BRIEF DESCRIPTION OF THE DRAWINGS
[0007] The aforementioned and other features, characteristics,
advantages, and the invention in general will be better understood
from the following more detailed description taken in conjunction
with the accompanying drawings, in which:
[0008] FIGS. 1A, 1B, and 1C top plan diagrammatic views of various
configurations for the location of wire bond pads and vias on a
semiconductor die;
[0009] FIG. 2 is a side diagrammatic view of a portion of a
semiconductor die having a bonding pad located over an active area
(BPOA) according to an embodiment of the present invention;
[0010] FIGS. 3A, 3B, and 3C show the portion of the semiconductor
die shown in FIG. 2 during selected steps in the fabrication of the
semiconductor die;
[0011] FIG. 4 is a side diagrammatic view of a portion of a
semiconductor die having a bonding pad located over an active area
(BPOA) according to another embodiment of the present
invention;
[0012] FIGS. 5A, 5B, 5C, 5D, and 5E show the portion of the
semiconductor die shown in FIG. 4 during selected steps in the
fabrication of the semiconductor die;
[0013] FIGS. 6A and 6B are top plan view mechanical drawings of two
geometries which may be used with the bonding pads shown in FIGS. 2
and 4; and
[0014] FIGS. 7A and 7B are isometric top views of the bonding pads
shown in FIGS. 6A and 6B, respectively.
[0015] It will be appreciated that for purposes of clarity and
where deemed appropriate, reference numerals have been repeated in
the figures to indicate corresponding features. Also, the relative
size of various objects in the drawings has in some cases been
distorted to more clearly show the invention.
DETAILED DESCRIPTION
[0016] The advantage of having wire bonding pads over active areas
is illustrated in the top diagrammatic view shown in FIGS. 1A, 1B,
and 1C. FIG. 1A shows a semiconductor die 30 with vias 32 to
metallization 34 over an active area 36 which connect to wire
bonding pads 38 which are located outside the active area 36 which
is common in the semiconductor industry.
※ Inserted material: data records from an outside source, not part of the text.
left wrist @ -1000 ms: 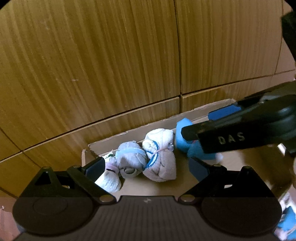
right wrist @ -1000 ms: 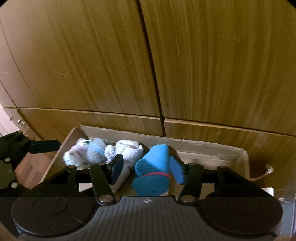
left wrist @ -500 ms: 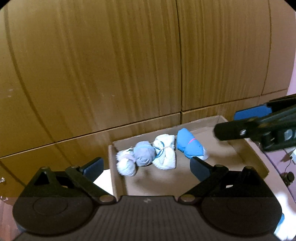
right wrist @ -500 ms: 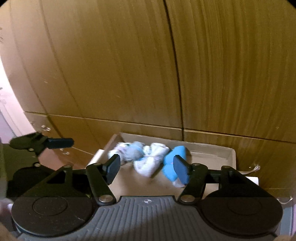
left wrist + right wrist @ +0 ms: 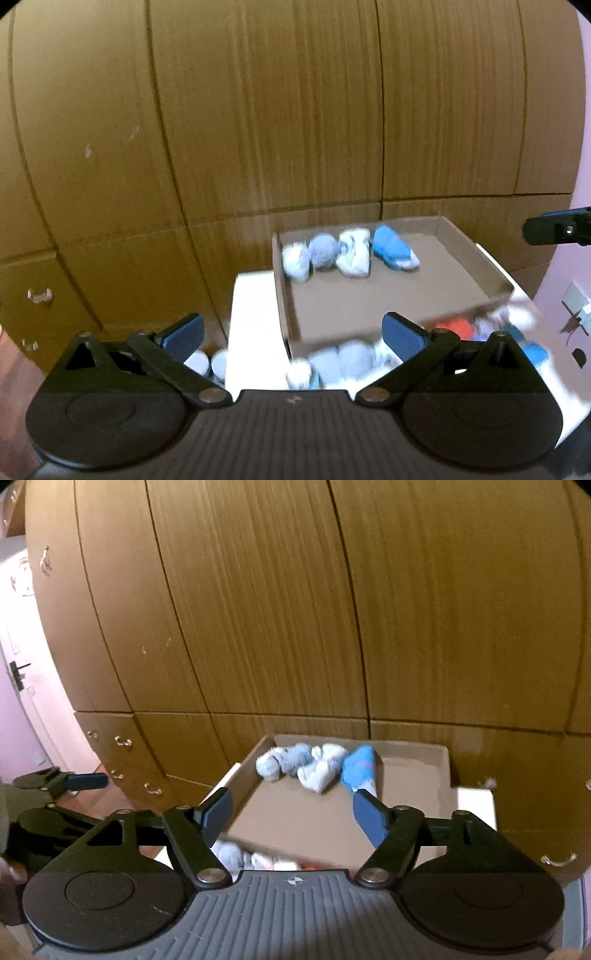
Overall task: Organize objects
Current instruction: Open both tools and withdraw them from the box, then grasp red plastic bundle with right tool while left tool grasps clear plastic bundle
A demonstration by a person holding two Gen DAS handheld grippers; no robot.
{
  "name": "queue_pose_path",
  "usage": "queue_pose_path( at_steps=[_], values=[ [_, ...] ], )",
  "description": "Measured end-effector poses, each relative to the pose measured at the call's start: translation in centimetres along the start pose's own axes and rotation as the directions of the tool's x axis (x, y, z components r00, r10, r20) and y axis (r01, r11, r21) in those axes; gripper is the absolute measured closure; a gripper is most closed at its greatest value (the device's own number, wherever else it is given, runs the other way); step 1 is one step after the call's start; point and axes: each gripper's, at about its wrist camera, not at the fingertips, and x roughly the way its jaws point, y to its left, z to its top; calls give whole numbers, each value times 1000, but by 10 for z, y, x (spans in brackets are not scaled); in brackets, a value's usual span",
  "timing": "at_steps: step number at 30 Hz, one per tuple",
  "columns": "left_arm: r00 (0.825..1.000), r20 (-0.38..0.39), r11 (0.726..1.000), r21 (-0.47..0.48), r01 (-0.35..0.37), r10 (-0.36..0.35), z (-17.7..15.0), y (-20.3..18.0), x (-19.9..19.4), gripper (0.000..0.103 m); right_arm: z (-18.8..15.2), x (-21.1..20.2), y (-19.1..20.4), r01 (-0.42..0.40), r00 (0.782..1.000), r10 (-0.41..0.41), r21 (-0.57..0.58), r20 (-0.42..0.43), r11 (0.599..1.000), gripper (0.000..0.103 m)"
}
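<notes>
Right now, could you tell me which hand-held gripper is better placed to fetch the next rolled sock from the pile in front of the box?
Probably the left hand-held gripper: it is open, with the loose socks just beyond its fingertips, in front of the cardboard box. The right hand-held gripper, also open, points more at the box's inside.

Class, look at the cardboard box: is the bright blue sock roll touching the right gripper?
Apart. The left wrist view shows the blue sock roll lying in the cardboard box, while the right gripper is off to the side, open and empty.
</notes>
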Motion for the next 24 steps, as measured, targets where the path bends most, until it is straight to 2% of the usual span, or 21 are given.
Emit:
queue_pose_path(
  at_steps=[5,7,12,14,15,18,20,24],
  values=[
    [1000,-8,1000,-4,12,-12,-41,-19,-20,1,-45,-31,9,60,998,-59,-29,16,998,21],
    [999,-8,999,-4,37,-37,-55,-31,-25,1,-69,-38,11,89,996,-88,-44,13,995,21],
    [995,-24,995,20,96,-95,-84,-65,-15,1,-127,-44,14,104,994,-106,-60,-35,993,21],
    [993,-58,993,40,107,-105,-95,-76,-4,4,-144,-43,15,123,991,-127,-94,-41,988,22],
    [992,-69,993,47,110,-107,-98,-79,1,8,-149,-41,15,133,990,-138,-107,-42,985,22],
    [992,-76,992,72,106,-100,-108,-87,10,10,-163,-35,12,150,986,-156,-112,-53,982,23],
    [991,-81,990,90,111,-104,-110,-90,14,17,-169,-29,9,157,985,-164,-101,-62,982,26],
    [988,-91,986,102,132,-122,-115,-93,16,23,-180,-22,6,156,984,-161,-82,-69,984,30]
  ],
)
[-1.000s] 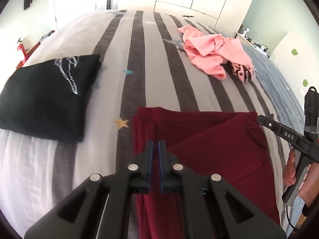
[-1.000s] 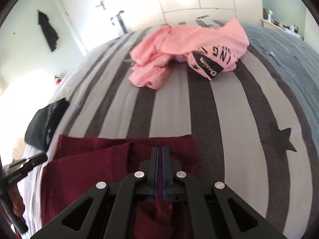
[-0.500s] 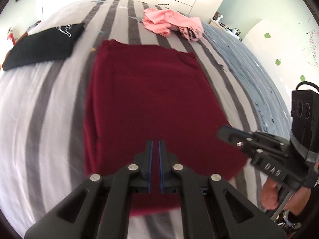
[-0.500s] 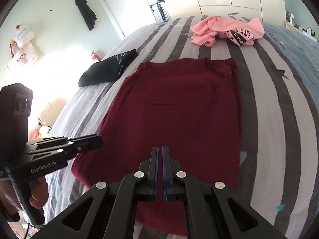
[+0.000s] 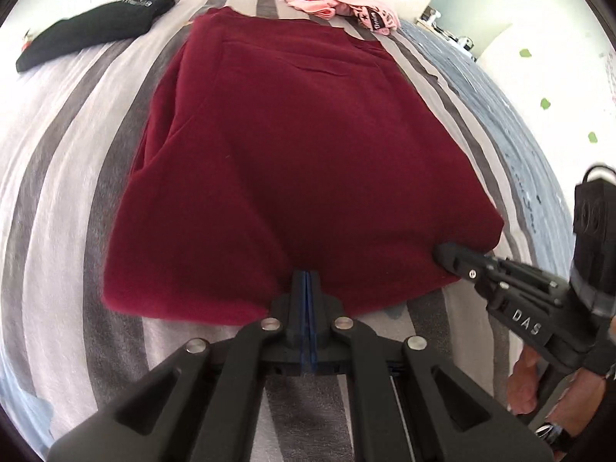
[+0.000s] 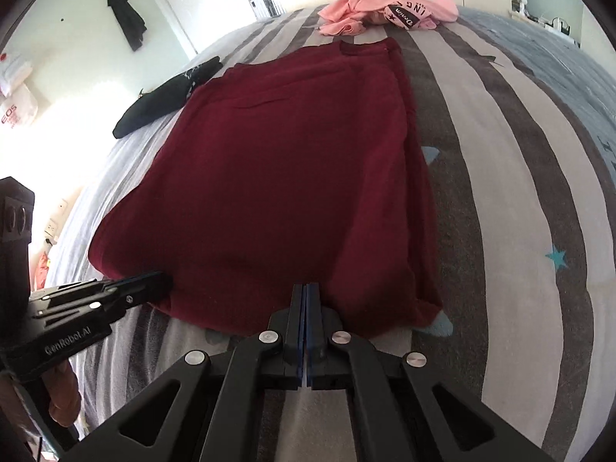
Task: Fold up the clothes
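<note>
While both tongs, left (image 5: 307, 275) and right (image 6: 307, 288), pinched the maroon garment's (image 5: 292, 146) lower-frame hem | risk: thin grip slipping, fold skewing.

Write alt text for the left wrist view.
A dark red garment lies spread flat on a striped bed, its near edge pinched by the shut left gripper and right gripper. Behind lie a folded black garment and a crumpled pink one.

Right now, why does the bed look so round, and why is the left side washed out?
Left wrist view: fisheye bulges the striped bed, maroon garment slightly soft. Right wrist view: same curving; glare whitens the wall beside the black garment.
</note>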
FIG. 1B shows another
semiconductor die 40 which has wire bonding pads 42 located over
the active area 44, but the vias 46 are outside the wire bonding
pads 42 thus limiting the number of vias to the metallization 48.
FIG. 1C shows a third semiconductor die 50 which has wire bonding
pads 52 located over the active area 54, but with vias 56 located
under the wire bonding pads 42 as well as over the rest of the
active area 54 thus significantly increasing the number of vias 56
to the metallization 58 compared to the embodiment shown in FIG.
1B,
[0017] FIG. 2 is a diagrammatic view of a portion 70 of a
semiconductor die having a bonding pad 72 located over an active
area 74 (forming a BPOA) according to an embodiment of the present
invention. The active area 74 is part of a semiconductor substrate
76 and has a first interlayer dielectric 80 on top of it with a
plurality of plugs or contacts 82 extending from the active area 74
to a first metal layer 84. A second interlayer dielectric 86
separates the first metal layer 84 from a second metal layer 88
with a plurality of plugs or vias 90 located in the second
interlayer dielectric layer 86 that electrically connect portions
of the first and second metal layers together. A third interlayer
dielectric 92 separates the second metal layer 88 from a TiW layer
94 which, in turn, separates the third interlayer dielectric 92
from a third metal layer 96. The TiW layer 94 and the third metal
layer 96 form a BPOA 72. High density plugs or vias 98 connect the
third metal layer 96 to the BPOA 72. A passivation layer 102
surrounds and extends over the edge of the TiW layer 94 and the
third metal layer 96. The third metal layer 96 has a plurality of
grooves 104 formed in the top of the third metal layer 96 which
help to attenuate the forces applied to the BPOA 72 during a wire
bonding operation on the BPOA 72 from the active area 74, and the
intervening metal and interlayer dielectric layers.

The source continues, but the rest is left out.